It would be straightforward enough to code in a mixin or whatever, but I'm surprised I haven't found anything searching so far.

Lumpy
Apr 26, 2002

La! La! La! Laaaa!



College Slice

COOL CORN posted:

I'm having trouble piecing something together in my head.

So, say I have a game, and each scenario in that game requires certain maps. A user can have certain maps in their collection, and I'm trying to show if a scenario is playable or not based on if the user has those maps in their collection.

So...
model Map has a property "mapnumber" that is tied by foreignkey to model Scenario
model UserMap has a property "mapnumber" that is tied by foreignkey to model User

What I'm having trouble with is checking "do the Scenario.Maps exist in User.UserMaps".

I'm toying with something along the lines of (very abridged and off the top of my head)

code:
scen = Scenario.object.get(pk=1)
maps = scen.map_set.all()
user = User.object.get(pk=1)
user_maps = UserMap.object.filter(user=user)

playable = True
for map in maps:
   if map not in user_maps:
      playable = False
...but the syntax is escaping me based on working with the model objects. Something like "if map.name not in user_maps.name_set" doesn't work, but that's the sort of functionality I need, I guess. Do I just need two nested for loops?

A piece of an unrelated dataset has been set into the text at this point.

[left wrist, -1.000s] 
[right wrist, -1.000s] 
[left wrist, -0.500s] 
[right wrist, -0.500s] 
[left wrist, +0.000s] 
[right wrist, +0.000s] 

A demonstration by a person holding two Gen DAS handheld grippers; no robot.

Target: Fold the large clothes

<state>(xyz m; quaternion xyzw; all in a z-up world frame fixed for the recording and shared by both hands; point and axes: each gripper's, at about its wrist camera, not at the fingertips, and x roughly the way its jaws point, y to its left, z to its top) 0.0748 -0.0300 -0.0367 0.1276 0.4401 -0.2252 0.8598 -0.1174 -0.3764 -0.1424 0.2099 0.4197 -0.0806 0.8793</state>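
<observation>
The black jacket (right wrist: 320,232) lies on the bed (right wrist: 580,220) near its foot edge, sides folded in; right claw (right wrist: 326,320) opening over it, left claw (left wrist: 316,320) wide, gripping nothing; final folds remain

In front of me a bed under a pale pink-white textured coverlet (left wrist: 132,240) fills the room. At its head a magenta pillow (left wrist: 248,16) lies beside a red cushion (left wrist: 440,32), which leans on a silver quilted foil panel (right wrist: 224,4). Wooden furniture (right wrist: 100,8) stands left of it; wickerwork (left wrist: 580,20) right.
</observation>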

If you are only creating the UserMaps to tie the two together, why not just put a maps property on the User? Regardless, you should be able to do this all in one query by filtering User maps based on Scenario maps, then you are only returning "playable" ones.

Maluco Marinero
Jan 18, 2001

Damn that's a
fine elephant.

Hed posted:

Is there an app that will plug in advanced search? I basically want this:
  • if someone puts "asdf" in the search field, do an icontains for asdf across several model fields and OR them (can do this pretty easily with Q objects in the query set)
  • if someone puts something like "remark:asdf" in the search field, just do an icontains in the model's remarks field

It would be straightforward enough to code in a mixin or whatever, but I'm surprised I haven't found anything searching so far.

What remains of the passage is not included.